Exercise description: Copy out all lines of the material below in which "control" occurs.
● ● ● ● ● ● ●
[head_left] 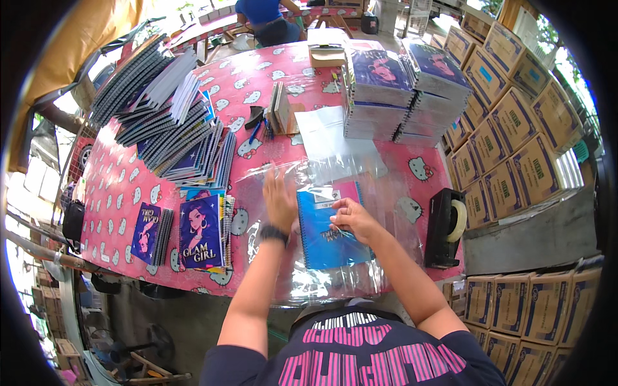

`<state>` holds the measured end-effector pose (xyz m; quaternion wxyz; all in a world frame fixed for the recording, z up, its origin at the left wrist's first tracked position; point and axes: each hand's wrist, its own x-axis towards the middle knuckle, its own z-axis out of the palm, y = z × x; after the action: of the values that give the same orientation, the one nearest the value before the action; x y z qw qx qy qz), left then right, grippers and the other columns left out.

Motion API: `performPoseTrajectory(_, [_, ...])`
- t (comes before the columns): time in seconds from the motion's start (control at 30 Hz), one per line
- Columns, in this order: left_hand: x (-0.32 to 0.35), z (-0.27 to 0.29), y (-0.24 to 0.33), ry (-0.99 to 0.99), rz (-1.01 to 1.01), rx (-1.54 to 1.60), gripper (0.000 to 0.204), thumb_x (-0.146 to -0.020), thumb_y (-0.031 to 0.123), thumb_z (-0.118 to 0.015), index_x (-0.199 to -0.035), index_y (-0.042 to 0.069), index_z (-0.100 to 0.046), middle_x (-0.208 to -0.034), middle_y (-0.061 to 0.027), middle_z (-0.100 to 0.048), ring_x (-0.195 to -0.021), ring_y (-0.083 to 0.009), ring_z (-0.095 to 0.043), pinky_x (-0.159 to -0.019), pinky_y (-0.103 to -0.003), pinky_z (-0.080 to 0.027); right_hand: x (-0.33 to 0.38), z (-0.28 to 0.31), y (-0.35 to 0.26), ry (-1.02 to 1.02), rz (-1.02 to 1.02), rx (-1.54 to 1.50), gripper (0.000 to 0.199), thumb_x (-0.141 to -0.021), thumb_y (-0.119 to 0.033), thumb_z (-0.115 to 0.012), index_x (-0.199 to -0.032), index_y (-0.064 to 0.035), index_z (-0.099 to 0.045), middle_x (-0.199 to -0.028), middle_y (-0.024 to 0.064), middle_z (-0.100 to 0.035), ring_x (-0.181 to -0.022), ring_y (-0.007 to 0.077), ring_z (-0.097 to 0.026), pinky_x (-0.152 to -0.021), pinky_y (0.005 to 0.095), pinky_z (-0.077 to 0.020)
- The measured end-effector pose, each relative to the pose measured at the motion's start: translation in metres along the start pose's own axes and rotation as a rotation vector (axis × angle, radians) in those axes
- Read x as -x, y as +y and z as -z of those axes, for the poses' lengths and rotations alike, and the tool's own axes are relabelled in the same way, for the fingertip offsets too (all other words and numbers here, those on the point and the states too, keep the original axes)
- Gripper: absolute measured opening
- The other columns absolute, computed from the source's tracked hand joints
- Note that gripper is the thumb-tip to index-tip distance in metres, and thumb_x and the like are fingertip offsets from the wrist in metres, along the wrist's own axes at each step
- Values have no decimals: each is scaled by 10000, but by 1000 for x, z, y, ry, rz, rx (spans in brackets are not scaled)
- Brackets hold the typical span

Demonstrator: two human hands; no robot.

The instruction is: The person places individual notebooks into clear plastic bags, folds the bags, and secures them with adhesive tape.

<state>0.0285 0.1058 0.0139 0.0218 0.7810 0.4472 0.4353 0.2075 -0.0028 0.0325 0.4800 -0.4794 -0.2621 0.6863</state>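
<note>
A blue spiral notebook (pixel 325 241) lies on a clear plastic sheet (pixel 380 193) spread over the pink patterned table (pixel 122 186). My right hand (pixel 353 219) rests on the notebook's upper right part, fingers curled, pinching plastic or the cover; which one I cannot tell. My left hand (pixel 278 198) is flat and open on the plastic just left of the notebook, and looks blurred. A black watch sits on my left wrist.
Several spiral notebooks (pixel 193 145) are fanned out at the left; two dark illustrated ones (pixel 201 233) lie nearer. Tall notebook stacks (pixel 402 87) stand at the back right. A black tape dispenser (pixel 445 226) sits at the right edge. Cardboard boxes (pixel 515 122) line the right. Another person (pixel 267 19) is at the far end.
</note>
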Motion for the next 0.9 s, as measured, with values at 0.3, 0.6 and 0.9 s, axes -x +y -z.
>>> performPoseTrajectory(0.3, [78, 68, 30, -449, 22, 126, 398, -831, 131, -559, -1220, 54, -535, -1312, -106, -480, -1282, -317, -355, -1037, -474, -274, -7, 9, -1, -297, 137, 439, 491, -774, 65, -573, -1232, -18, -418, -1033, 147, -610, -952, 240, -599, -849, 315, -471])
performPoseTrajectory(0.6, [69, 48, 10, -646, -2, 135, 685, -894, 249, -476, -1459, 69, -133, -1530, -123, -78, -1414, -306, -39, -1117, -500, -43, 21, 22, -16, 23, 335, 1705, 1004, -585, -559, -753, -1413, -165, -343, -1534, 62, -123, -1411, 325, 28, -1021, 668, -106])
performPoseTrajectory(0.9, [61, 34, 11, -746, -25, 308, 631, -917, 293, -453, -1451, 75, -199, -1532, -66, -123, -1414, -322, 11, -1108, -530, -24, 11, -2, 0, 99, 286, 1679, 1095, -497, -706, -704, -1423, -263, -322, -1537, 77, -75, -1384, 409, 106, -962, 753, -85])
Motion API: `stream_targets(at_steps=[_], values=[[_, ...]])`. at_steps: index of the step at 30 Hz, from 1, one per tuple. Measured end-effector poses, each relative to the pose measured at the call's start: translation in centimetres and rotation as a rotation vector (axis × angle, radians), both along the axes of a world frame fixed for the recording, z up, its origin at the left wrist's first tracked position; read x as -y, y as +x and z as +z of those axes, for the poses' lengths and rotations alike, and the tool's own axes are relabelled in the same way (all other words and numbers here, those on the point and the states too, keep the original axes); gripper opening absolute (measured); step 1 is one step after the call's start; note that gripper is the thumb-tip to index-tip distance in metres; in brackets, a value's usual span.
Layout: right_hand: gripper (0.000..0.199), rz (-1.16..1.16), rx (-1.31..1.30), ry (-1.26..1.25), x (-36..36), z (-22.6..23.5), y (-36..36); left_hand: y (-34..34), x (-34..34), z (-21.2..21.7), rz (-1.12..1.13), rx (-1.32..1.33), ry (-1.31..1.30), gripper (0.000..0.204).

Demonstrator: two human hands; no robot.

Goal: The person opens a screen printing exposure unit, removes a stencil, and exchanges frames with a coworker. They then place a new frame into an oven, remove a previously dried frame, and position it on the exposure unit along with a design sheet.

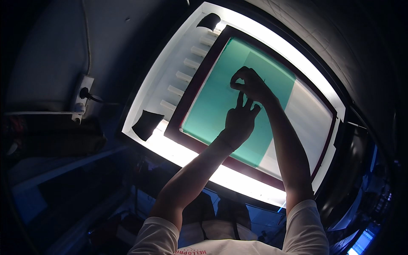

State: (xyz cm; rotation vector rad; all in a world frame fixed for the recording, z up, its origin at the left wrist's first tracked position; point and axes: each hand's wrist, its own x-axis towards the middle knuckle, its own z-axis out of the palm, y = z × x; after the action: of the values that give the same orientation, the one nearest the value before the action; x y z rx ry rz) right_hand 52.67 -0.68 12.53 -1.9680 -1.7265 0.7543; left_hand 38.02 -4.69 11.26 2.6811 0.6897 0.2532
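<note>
A dark reddish frame (193, 87) with a pale panel stretched inside lies tilted on a brightly lit light box (178, 148). Green covers most of the panel (210, 93), with a deeper green rectangle (276, 80) in its middle and a whitish strip (304, 123) at its right. Over the green, my right hand (253, 86) is closed, thumb and finger meeting in a ring; anything pinched there is hidden in silhouette. Just below it, my left hand (240, 123) is open, fingers stretched toward the right hand. Both hands are dark against the light; whether they touch the panel I cannot tell.
Two black pieces (147, 125) (209, 21) lie at the light box's left corners, with a row of short white bars (184, 76) between them. A power strip (82, 97) with a plug hangs on the left wall. A lit screen (361, 242) glows at lower right.
</note>
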Motion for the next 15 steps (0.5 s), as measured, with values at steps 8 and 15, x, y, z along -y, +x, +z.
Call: stream_targets(at_steps=[8, 15], values=[[0.056, -0.171, 0.201, 0.094, 0.6, -0.6, -0.8, -0.1, -0.1, -0.5, 0.005, 0.042, 0.005, 0.057], [0.1, -0.229, 0.509, 0.228, -0.2, -1.8, 0.3, -0.5, 0.0, 0.0, -0.032, 0.05, -0.013, 0.049]])
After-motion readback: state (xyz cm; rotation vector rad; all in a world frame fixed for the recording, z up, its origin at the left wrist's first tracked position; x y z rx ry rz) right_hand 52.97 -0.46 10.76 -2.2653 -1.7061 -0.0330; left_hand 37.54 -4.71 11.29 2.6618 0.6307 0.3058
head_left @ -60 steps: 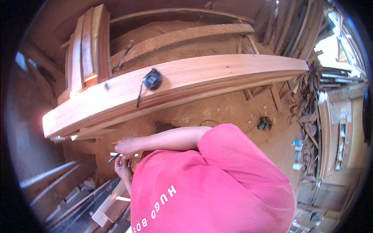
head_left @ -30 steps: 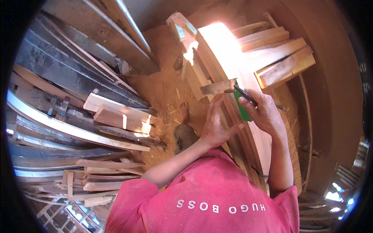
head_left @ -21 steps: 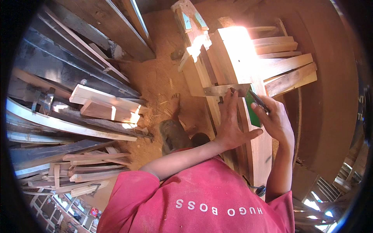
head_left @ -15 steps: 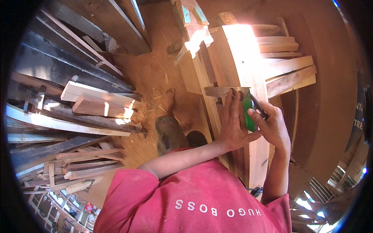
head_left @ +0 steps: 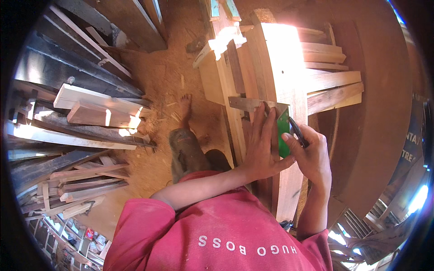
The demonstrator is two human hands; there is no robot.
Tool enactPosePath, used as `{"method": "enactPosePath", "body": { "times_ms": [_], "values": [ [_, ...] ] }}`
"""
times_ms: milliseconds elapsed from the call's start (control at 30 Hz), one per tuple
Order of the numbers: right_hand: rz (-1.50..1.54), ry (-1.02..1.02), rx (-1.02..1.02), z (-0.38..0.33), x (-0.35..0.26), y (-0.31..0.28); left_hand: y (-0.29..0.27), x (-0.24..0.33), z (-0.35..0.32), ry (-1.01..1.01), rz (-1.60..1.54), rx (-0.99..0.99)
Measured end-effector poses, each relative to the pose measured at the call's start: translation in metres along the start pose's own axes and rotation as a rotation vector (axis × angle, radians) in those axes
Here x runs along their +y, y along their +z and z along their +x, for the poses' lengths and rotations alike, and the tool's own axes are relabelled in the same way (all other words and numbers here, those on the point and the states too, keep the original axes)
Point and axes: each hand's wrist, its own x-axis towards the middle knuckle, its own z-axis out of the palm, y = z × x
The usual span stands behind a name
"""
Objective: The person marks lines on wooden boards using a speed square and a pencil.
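The step in hand looks like marking out: a square is held against stacked timber while a pen sits ready at its corner. The left hand (head_left: 261,156) lies flat, fingers stretched forward and its thumb splayed out to the side, so it appears to press down rather than grip. Its fingertips rest on the square's metal blade (head_left: 244,103), which runs out past them to the left across the planks. The square's green handle (head_left: 283,135) lies just right of those fingers, between the 2 hands, roughly at a right angle to the blade. The right hand (head_left: 313,158) pinches a dark pen (head_left: 297,131) between thumb and fingers, with the tip pointing ahead of the hand, near the corner where handle and blade meet; whether it touches the wood I cannot tell. The top plank (head_left: 290,194) runs beneath both hands, ahead of the fingers and back toward the wearer, and a dark object (head_left: 285,225), mostly hidden, sits behind the right hand near the sleeve. As I judge it, the next move calls for the left hand to hold the square firm, with the handle snug to the timber, while the right hand draws the tip along the blade in 1 light stroke. The main risk would be the blade slipping under the stretched fingertips and skewing the line.
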Motion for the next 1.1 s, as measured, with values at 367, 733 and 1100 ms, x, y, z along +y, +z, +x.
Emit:
{"method": "enactPosePath", "body": {
  "times_ms": [367,733,1100],
  "values": [
    [0.025,-0.007,-0.002,0.0035,0.0025,0.0001,-0.0023,0.0009,0.0024,-0.016,-0.01,-0.013],
    [-0.001,0.001,-0.017,0.007,-0.0012,-0.0016,-0.0029,-0.0031,0.0009,-0.045,-0.018,-0.004],
    [0.058,-0.026,0.001,0.0054,0.0043,0.0019,-0.0007,-0.0047,0.0031,-0.05,-0.069,0.038]
  ]
}}
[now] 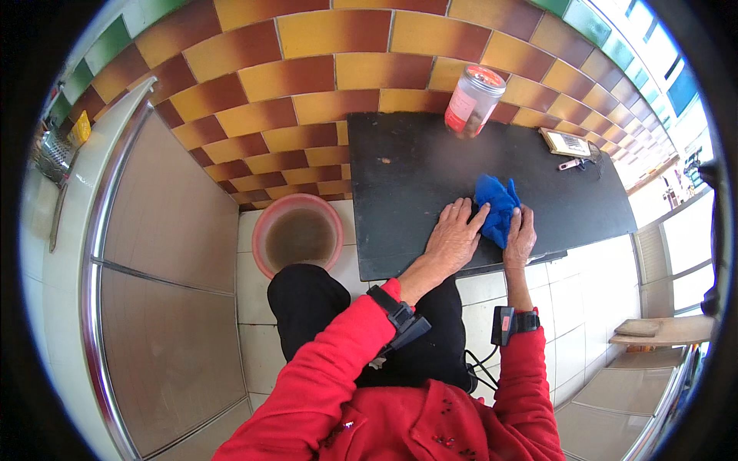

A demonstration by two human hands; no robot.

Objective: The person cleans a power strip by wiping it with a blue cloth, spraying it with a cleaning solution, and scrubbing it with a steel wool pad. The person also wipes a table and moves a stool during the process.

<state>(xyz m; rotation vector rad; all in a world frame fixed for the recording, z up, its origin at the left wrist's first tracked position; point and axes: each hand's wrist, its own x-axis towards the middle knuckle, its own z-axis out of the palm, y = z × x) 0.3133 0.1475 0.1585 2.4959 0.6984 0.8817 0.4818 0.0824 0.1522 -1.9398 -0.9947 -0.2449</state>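
The place looked like a home kitchen. A metal grater stood on a white worktop over beige cabinet doors, near glazed wall tiles.

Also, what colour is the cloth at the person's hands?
Plain bright blue cloth; it shows in the head view, the only one.

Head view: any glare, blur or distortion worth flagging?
Head view: fisheye bends the yellow-and-brown tiled wall, corners go black. Head view: white tiled floor washes out at right; a hazy pale patch sits on the flat black tabletop, cause unclear. Head view: crumpled blue cloth shows no obvious motion blur.
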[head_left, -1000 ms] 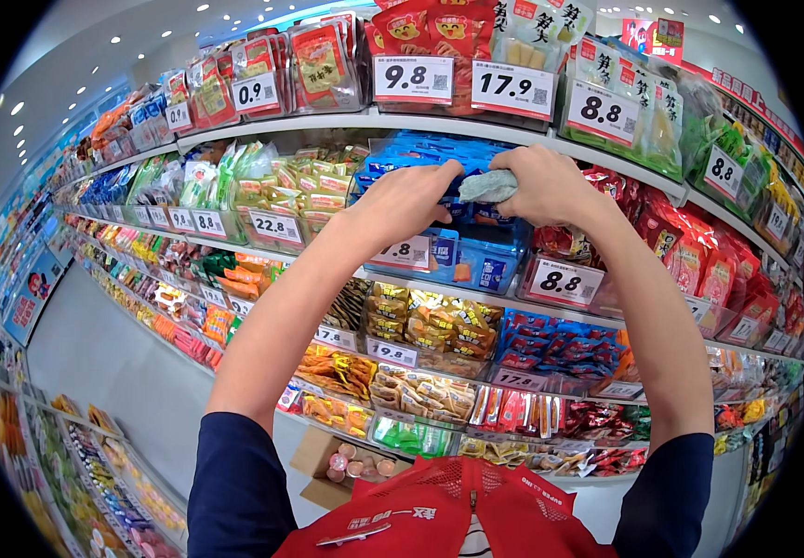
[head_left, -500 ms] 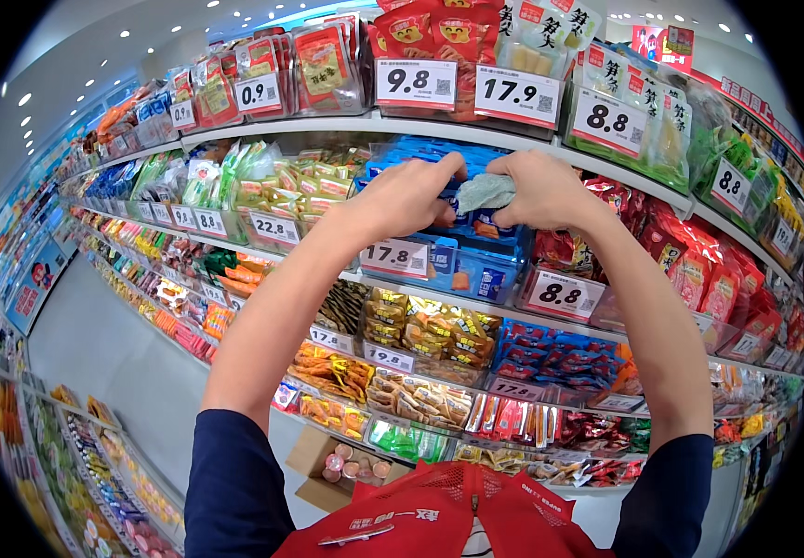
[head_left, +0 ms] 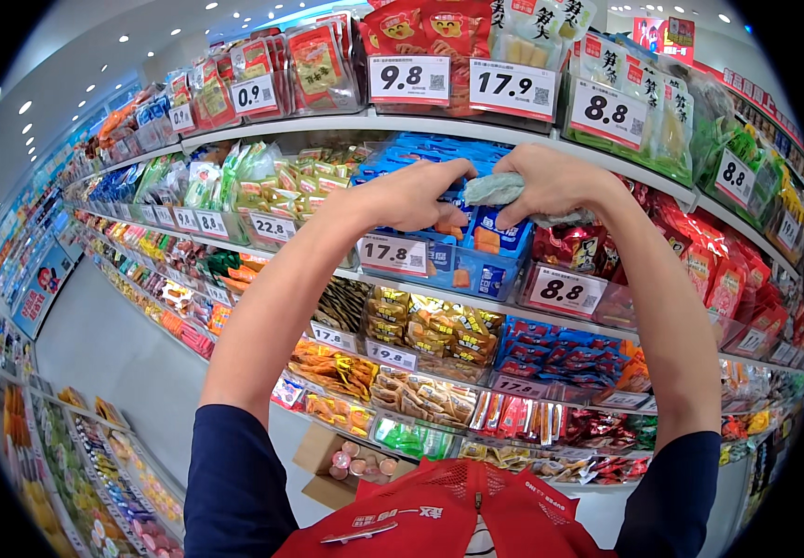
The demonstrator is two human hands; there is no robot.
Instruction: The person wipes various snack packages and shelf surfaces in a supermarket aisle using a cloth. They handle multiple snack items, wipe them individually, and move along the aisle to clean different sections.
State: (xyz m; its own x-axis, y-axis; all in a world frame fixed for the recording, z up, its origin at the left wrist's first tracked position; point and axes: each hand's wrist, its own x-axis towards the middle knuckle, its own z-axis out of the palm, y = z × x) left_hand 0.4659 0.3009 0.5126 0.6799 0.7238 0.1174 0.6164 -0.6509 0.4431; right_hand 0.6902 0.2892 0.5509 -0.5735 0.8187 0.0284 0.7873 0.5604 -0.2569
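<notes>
A crumpled grey-green cloth [head_left: 493, 190] is pinched in my right hand [head_left: 555, 184], and part of it shows below the palm. To its left, my left hand [head_left: 413, 193] hovers over or rests on blue snack packets [head_left: 434, 149]; contact is unclear. Its thumb and fingers are curved and apart, with blue packets showing between them and nothing plainly held. The packets fill a clear plastic bin [head_left: 471, 270] on the second shelf, with a price card [head_left: 392, 254] on its front.
Above my hands runs the white edge of the top shelf [head_left: 402, 123], loaded with hanging-style bags. Red packets [head_left: 574, 246] fill the bin at right. Lower shelves hold gold packets [head_left: 448, 337] and other snacks. An open cardboard box [head_left: 313, 456] with round tubs sits on the floor.
My right hand has shifted slightly right with the cloth. The left hand's fingers have spread a little, and more of the blue packets shows between the hands.
</notes>
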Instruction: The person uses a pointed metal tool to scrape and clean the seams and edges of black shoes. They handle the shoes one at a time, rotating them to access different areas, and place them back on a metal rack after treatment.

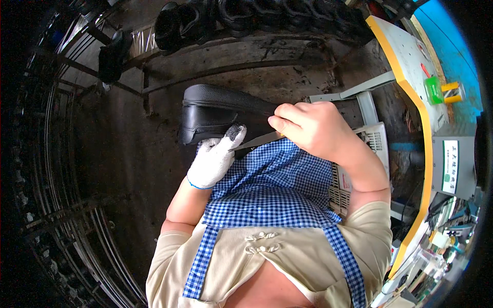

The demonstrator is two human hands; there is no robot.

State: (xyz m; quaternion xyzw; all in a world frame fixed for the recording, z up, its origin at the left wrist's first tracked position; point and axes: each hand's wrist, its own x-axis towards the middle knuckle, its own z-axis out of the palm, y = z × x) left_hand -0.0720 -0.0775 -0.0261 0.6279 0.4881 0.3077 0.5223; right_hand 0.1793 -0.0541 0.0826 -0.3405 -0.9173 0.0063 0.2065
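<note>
A black leather shoe (210, 113) is held in front of my apron, its rounded, padded end to the left and its narrower part running right. My left hand (211, 163) wears a white knit glove with a dark-stained thumb tip. It grips the shoe from the near side, thumb on top and fingers curled below. My right hand (313, 126) is bare and closed in a pinch at the shoe's right end. What lies between its fingertips is hidden, so I cannot tell whether it is the shoe's edge or something small.
Several black shoes (236, 18) line a rack along the far side. Metal racks (56, 169) stand at the left. At right is a white worktable with a yellow edge (423, 128), bearing a green container (434, 91) and a grey box (452, 164). A pale plastic crate (377, 143) stands beside my right arm.
</note>
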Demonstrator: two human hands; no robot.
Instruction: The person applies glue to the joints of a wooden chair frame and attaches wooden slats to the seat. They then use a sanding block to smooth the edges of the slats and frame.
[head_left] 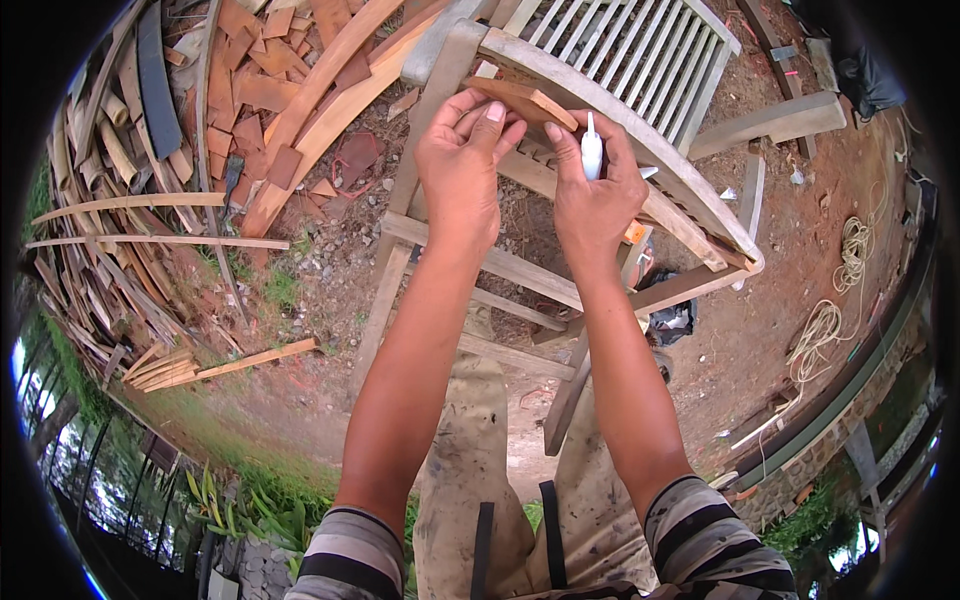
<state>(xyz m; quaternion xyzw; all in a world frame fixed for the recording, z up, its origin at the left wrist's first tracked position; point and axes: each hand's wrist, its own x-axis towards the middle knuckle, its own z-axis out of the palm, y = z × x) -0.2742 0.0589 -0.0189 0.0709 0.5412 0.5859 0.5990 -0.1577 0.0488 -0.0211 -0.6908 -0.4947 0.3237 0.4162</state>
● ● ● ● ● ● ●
Result for this exercise:
- t (comes before the columns): time in seconds from the motion's start (control at 30 Hz), one per line
times_ms: milliseconds elapsed from the call's start (control at 30 Hz), one per tuple

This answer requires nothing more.